EXERCISE:
Repeat what the lines below say, word for word, and skip every image.

· · ·

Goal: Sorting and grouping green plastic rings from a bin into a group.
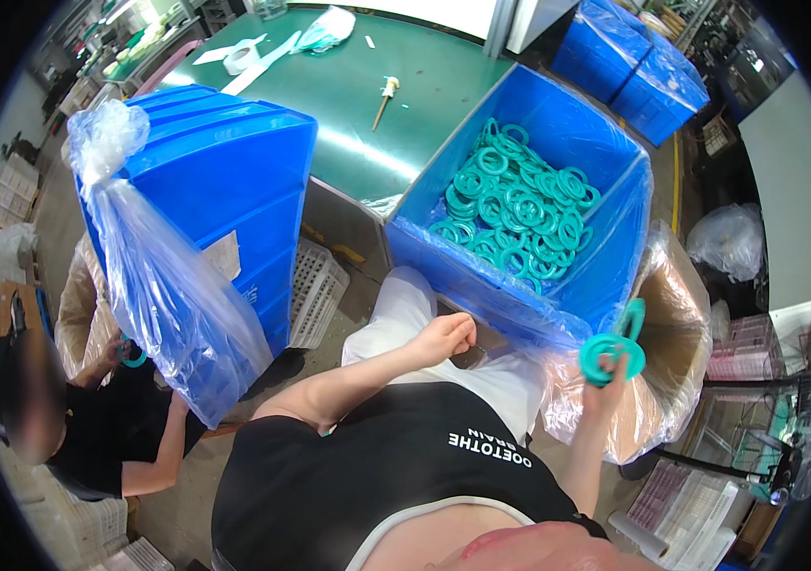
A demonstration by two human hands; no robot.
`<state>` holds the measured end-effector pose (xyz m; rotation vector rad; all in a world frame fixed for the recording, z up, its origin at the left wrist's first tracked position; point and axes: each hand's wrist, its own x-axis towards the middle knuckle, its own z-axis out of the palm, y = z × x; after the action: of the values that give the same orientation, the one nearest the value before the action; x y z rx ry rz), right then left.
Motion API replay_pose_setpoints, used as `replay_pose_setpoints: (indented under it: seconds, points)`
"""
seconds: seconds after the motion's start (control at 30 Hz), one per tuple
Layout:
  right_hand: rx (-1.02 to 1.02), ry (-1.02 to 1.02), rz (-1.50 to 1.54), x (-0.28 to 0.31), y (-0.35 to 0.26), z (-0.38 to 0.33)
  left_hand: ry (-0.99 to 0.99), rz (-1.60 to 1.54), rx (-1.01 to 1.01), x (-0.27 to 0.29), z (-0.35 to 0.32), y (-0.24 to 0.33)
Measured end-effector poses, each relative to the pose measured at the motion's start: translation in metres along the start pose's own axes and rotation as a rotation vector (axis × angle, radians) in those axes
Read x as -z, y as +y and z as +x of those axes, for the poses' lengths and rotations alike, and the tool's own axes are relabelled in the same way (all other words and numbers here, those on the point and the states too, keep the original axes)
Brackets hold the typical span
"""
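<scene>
My right hand [605,378] is raised at the right, beside the near right corner of a blue bin [622,176]. Its fingers grip a couple of teal plastic rings [588,356], one facing up and one tilted on edge above it. Many similar teal rings [525,205] lie heaped inside that bin, which is lined with clear film. In front of the bin's near wall, my left hand [447,338] is held above my lap with its fingers curled closed. Whatever it may hold is hidden.
An open carton [676,343] lined with clear plastic stands right of the bin. Leftward, a tilted blue bin [224,143] is draped with film; a co-worker [115,428] beside it holds a teal ring. Behind lies a green table [348,124] with a small brush-like tool [385,100].
</scene>
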<state>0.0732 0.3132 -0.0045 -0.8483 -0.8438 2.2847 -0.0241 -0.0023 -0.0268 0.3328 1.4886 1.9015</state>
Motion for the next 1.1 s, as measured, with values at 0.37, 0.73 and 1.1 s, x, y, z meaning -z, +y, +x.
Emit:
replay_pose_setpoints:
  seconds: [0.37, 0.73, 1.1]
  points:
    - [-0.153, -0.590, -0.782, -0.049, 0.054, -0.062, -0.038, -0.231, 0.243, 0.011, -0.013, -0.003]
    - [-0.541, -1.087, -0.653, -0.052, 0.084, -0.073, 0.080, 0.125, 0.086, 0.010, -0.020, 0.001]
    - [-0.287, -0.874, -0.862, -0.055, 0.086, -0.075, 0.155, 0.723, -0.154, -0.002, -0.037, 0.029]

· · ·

SOLUTION FOR THIS PROBLEM:
Goal: Sorting and grouping green plastic rings from a bin into a group.
A demonstration by two human hands; no robot.
`<state>` holds the measured end-effector pose (xyz m; rotation vector rad; all in a world frame fixed for the recording, z up, its origin at the left wrist's first tracked position; point and axes: each hand's wrist, its own x-axis towards the middle knuckle, its own z-axis out of the palm, y = z × x; after the action: of the values that give the same orientation, the one nearest the value before the action; x y z rx ry rz), right then left.
Motion API replay_pose_setpoints, used as `replay_pose_setpoints: (indented under it: seconds, points)`
"""
seconds: seconds after the motion's start (control at 30 Hz), one per tuple
Layout:
  right_hand: rx (-1.02 to 1.02), ry (-1.02 to 1.02), rz (-1.50 to 1.54), x (-0.28 to 0.31), y (-0.35 to 0.26), z (-0.38 to 0.33)
  left_hand: ry (-0.99 to 0.99), rz (-1.60 to 1.54), rx (-1.01 to 1.01), x (-0.27 to 0.29), z (-0.35 to 0.32), y (-0.24 to 0.33)
Measured end-effector poses, each relative to the pose measured at the motion's start: translation in metres along the start pose's own axes and rotation as a rotation vector (axis × angle, radians) in those axes
Read x as -z, y as +y and z as +x of those axes, for the poses' lengths and rotations alike, and the tool's own axes are relabelled in the same way (all other words and numbers here, those on the point and the states too, keep the original axes)
Brackets hold the typical span
"""
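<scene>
My right hand [605,378] is raised at the right, beside the near right corner of a blue bin [622,176]. Its fingers grip a couple of teal plastic rings [588,356], one facing up and one tilted on edge above it. Many similar teal rings [525,205] lie heaped inside that bin, which is lined with clear film. In front of the bin's near wall, my left hand [447,338] is held above my lap with its fingers curled closed. Whatever it may hold is hidden.
An open carton [676,343] lined with clear plastic stands right of the bin. Leftward, a tilted blue bin [224,143] is draped with film; a co-worker [115,428] beside it holds a teal ring. Behind lies a green table [348,124] with a small brush-like tool [385,100].
</scene>
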<state>0.0732 0.3132 -0.0045 -0.8483 -0.8438 2.2847 -0.0241 -0.0023 -0.0268 0.3328 1.4886 1.9015</state>
Motion for the next 1.1 s, as measured, with values at 0.37, 0.73 and 1.1 s, x, y, z meaning -z, +y, +x.
Emit:
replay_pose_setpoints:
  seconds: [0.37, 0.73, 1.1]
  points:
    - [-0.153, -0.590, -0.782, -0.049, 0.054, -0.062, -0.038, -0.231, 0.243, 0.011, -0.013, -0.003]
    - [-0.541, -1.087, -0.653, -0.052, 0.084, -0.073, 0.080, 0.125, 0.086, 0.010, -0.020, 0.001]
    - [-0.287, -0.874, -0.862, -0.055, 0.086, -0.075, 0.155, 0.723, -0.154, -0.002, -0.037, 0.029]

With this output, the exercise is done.